Introducing Patricia Polacco: Reading an Autobiography
Lesson 5 of 16
Objective: SWBAT read an autobiography and pull out important information and then use that information to make predictions about what they would expect to read about in an author's body of work.
When the students enter today, they find the books from yesterday displayed in the room along with other ones they may or may not have seen before. They also find the Smart board pulled up with Patricia Polacco's picture.
I explain to them that all the books they read yesterday come from the same author and the books we'll be looking at over the next couple weeks will all come from her as well. I then go through the Smart board lesson introducing Patricia Polacco to my class. Many of them have heard of her book and some have even read some of her books, but none indicated that they knew anything about her the person.
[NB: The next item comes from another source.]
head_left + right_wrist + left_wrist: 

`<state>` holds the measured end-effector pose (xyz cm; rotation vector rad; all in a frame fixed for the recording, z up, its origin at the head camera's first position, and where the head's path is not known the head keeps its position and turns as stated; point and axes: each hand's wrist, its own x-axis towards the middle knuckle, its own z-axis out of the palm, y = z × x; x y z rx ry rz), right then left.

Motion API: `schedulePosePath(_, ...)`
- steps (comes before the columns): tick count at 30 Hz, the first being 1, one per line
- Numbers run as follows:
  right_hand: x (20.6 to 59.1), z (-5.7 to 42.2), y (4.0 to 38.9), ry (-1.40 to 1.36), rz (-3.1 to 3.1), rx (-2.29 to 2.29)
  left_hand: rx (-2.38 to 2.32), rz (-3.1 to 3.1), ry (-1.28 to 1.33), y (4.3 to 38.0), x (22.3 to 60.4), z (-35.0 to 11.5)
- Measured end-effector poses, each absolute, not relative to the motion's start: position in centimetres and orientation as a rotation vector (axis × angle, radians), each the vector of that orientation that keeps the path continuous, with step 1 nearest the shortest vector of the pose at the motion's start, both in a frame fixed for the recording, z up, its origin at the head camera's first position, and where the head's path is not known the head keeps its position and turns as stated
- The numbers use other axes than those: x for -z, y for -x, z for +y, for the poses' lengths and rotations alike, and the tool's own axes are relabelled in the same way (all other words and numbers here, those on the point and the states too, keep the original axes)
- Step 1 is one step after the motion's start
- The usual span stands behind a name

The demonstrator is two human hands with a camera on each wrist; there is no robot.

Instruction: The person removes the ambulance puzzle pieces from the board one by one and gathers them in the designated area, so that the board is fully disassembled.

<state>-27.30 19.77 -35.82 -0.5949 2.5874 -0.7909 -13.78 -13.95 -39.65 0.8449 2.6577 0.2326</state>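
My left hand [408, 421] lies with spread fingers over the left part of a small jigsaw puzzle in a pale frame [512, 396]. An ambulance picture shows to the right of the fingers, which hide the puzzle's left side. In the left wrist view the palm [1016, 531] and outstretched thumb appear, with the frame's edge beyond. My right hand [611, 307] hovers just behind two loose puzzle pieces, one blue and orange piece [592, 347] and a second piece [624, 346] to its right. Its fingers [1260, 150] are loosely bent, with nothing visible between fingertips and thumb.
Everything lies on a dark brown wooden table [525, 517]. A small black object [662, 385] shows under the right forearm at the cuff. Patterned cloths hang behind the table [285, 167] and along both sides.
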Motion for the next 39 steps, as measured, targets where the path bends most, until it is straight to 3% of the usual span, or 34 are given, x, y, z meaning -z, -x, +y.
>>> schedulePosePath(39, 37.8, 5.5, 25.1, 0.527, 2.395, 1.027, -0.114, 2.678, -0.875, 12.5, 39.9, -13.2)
They would soon find out!! I explained to them that during an author study it is important to know some information about the author because who they are as a person colors the stories they tell and the books they write. The more we know about an author, the more we can understand their point of view when we read their work.
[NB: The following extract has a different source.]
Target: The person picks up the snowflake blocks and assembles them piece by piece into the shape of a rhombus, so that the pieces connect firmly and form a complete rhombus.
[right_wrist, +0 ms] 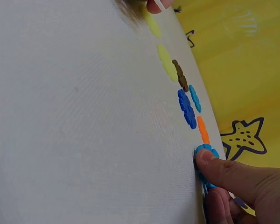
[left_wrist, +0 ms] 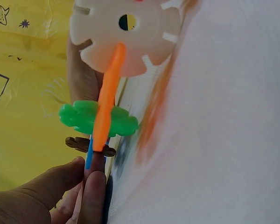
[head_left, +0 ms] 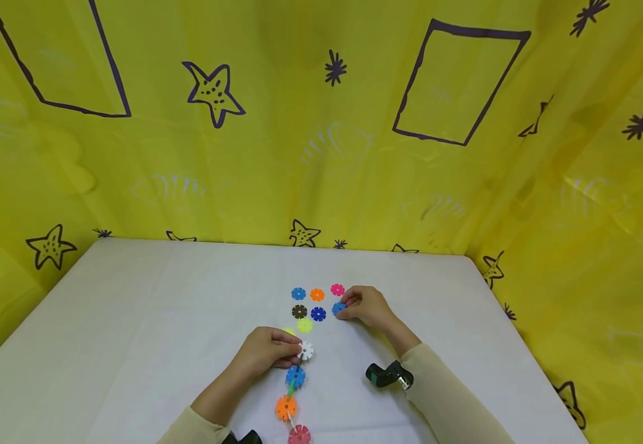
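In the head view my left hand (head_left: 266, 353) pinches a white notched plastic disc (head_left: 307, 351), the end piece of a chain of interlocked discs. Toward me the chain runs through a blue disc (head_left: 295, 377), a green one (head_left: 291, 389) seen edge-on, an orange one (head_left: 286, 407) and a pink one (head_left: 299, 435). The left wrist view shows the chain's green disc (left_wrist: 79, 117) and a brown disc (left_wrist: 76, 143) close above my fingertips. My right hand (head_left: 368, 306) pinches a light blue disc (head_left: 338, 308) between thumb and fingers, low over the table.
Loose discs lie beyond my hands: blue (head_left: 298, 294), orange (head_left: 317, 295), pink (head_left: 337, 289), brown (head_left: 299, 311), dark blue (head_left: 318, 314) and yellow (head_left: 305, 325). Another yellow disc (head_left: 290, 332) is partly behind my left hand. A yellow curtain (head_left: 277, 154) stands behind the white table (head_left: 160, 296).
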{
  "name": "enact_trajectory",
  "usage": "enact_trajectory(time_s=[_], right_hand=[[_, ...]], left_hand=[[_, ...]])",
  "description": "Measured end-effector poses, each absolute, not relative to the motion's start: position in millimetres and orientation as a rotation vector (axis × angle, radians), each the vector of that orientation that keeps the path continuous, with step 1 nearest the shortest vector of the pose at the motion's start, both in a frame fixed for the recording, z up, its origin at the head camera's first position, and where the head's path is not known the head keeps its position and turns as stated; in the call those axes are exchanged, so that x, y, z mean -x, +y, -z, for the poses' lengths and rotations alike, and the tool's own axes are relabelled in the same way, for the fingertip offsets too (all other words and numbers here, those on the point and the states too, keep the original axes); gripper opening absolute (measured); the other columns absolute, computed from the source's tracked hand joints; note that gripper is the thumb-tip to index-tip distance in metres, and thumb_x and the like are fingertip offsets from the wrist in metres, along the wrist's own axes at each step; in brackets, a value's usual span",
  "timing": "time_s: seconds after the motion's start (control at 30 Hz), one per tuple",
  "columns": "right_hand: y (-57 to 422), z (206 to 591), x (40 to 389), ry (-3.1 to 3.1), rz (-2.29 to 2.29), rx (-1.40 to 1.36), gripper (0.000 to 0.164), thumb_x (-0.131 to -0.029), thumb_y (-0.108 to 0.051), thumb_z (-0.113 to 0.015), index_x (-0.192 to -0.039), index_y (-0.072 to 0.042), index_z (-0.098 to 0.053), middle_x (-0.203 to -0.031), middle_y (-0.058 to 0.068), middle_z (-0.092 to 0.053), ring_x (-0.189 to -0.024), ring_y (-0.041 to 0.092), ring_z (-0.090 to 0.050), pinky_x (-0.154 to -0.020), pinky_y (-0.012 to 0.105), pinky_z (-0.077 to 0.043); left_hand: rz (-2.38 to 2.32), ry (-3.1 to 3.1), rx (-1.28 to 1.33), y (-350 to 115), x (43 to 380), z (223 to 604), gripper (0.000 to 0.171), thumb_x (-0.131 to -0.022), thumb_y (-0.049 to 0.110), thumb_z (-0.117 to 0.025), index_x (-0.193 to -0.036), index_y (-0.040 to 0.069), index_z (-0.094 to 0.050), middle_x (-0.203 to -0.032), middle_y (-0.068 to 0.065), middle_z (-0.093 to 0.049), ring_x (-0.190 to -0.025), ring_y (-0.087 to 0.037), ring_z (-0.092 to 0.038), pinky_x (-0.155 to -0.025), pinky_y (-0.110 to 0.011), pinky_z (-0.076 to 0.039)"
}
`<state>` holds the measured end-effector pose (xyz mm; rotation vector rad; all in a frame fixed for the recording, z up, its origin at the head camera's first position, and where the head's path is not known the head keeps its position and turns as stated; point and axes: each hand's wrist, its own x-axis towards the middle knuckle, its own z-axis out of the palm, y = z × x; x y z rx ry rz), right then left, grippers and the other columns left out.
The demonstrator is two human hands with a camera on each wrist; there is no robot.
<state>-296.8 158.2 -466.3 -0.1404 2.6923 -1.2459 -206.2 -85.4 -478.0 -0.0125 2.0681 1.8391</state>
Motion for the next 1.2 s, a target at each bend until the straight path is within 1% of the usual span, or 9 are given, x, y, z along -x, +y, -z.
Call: enact_trajectory(time_s=[0.1, 0.23, 0.33, 0.5, 0.63, 0.83, 1.0, 1.2], right_hand=[[159, 469, 294, 2.703, 1.291, 0.158, 0.024, -0.077, -0.011, -0.084, -0.092, -0.007, -0.066, -0.086, 0.003, -0.064, -0.079, 0.016, -0.058, -0.075, 0.025, -0.052], [162, 475, 289, 2.705, 1.380, 0.184, 0.019, -0.081, -0.009, -0.080, -0.093, -0.007, -0.065, -0.084, 0.002, -0.065, -0.077, 0.014, -0.058, -0.073, 0.021, -0.052], [164, 480, 286, 2.685, 1.465, 0.225, 0.014, -0.085, -0.006, -0.076, -0.097, -0.006, -0.068, -0.083, 0.001, -0.067, -0.076, 0.012, -0.058, -0.070, 0.018, -0.051], [165, 485, 279, 2.634, 1.554, 0.307, 0.011, -0.089, -0.005, -0.071, -0.099, -0.005, -0.072, -0.086, 0.002, -0.068, -0.076, 0.011, -0.058, -0.069, 0.019, -0.050], [165, 487, 272, 2.575, 1.589, 0.330, 0.010, -0.088, -0.008, -0.073, -0.098, -0.006, -0.073, -0.086, 0.002, -0.068, -0.076, 0.012, -0.059, -0.069, 0.019, -0.051], [163, 489, 258, 2.515, 1.600, 0.345, 0.013, -0.087, -0.013, -0.075, -0.098, -0.006, -0.074, -0.085, 0.002, -0.070, -0.075, 0.014, -0.059, -0.066, 0.020, -0.050], [161, 488, 246, 2.490, 1.586, 0.351, 0.014, -0.085, -0.016, -0.078, -0.095, -0.007, -0.076, -0.086, 0.003, -0.072, -0.075, 0.014, -0.059, -0.064, 0.019, -0.049], [157, 487, 236, 2.499, 1.569, 0.329, 0.016, -0.082, -0.018, -0.081, -0.092, -0.007, -0.076, -0.084, 0.003, -0.072, -0.071, 0.012, -0.057, -0.060, 0.019, -0.047]], left_hand=[[-1.837, 2.069, 0.013, -86, 206, 478, 0.023, -0.086, 0.008, -0.075, -0.102, -0.008, -0.071, -0.080, -0.011, -0.074, -0.066, -0.013, -0.070, -0.065, -0.027, -0.060], [-1.825, 2.077, 0.004, -86, 206, 478, 0.023, -0.086, 0.009, -0.075, -0.102, -0.007, -0.071, -0.080, -0.011, -0.074, -0.067, -0.013, -0.071, -0.065, -0.027, -0.060], [-1.821, 2.081, -0.004, -86, 206, 478, 0.023, -0.086, 0.009, -0.075, -0.102, -0.007, -0.071, -0.080, -0.011, -0.074, -0.067, -0.014, -0.071, -0.065, -0.028, -0.061], [-1.822, 2.082, -0.004, -86, 206, 478, 0.023, -0.087, 0.009, -0.075, -0.102, -0.007, -0.071, -0.080, -0.011, -0.075, -0.068, -0.014, -0.071, -0.064, -0.028, -0.061], [-1.819, 2.085, 0.001, -86, 206, 478, 0.023, -0.087, 0.009, -0.074, -0.103, -0.007, -0.071, -0.081, -0.011, -0.075, -0.068, -0.014, -0.071, -0.065, -0.028, -0.061], [-1.804, 2.093, 0.007, -86, 206, 477, 0.023, -0.087, 0.010, -0.074, -0.102, -0.006, -0.071, -0.080, -0.011, -0.075, -0.068, -0.014, -0.071, -0.065, -0.027, -0.060], [-1.804, 2.091, 0.009, -86, 206, 477, 0.023, -0.087, 0.010, -0.074, -0.103, -0.007, -0.071, -0.081, -0.011, -0.075, -0.068, -0.014, -0.071, -0.065, -0.027, -0.060], [-1.804, 2.093, 0.005, -86, 206, 477, 0.022, -0.087, 0.009, -0.074, -0.102, -0.007, -0.072, -0.081, -0.011, -0.075, -0.068, -0.013, -0.071, -0.065, -0.027, -0.060]])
I printed out the Patricia Polacco biography from her website and hand it out when we get to the biography slide. I attached a link for the autobiography to the Smart board lesson in case a person doesn't want to print it out. Because I want my students to practice independent reading, I printed out the autobiography and attached the chart where students can record information.
I give students a chance to read the autobiography independently and record their own thoughts. After they're done reading, we record some thoughts together on the Smartboard slide that follows the biography. Since Polacco's stories are about her family and friends, I want to get the students' juices flowing about things they may read about or characters they meet.
After we read and record our thoughts on Patricia Polacco's life, I hand out post it notes and ask the students to make predictions about what they think we might read about in some of her books. The students don't have a lot of experience with her books, but they should be able to infer from the books they read for the left side notebook activity and from what they've read from her biography that she will write about her family and her experiences in life.
Once the exit tickets are completed, I collect the post it notes and display them to use later. As we read more Patricia Polacco books, I want to sort their predictions into the themes of her books. This will help me see how well students are using information to make their predictions and will give us something to talk about as we discuss themes at a later date.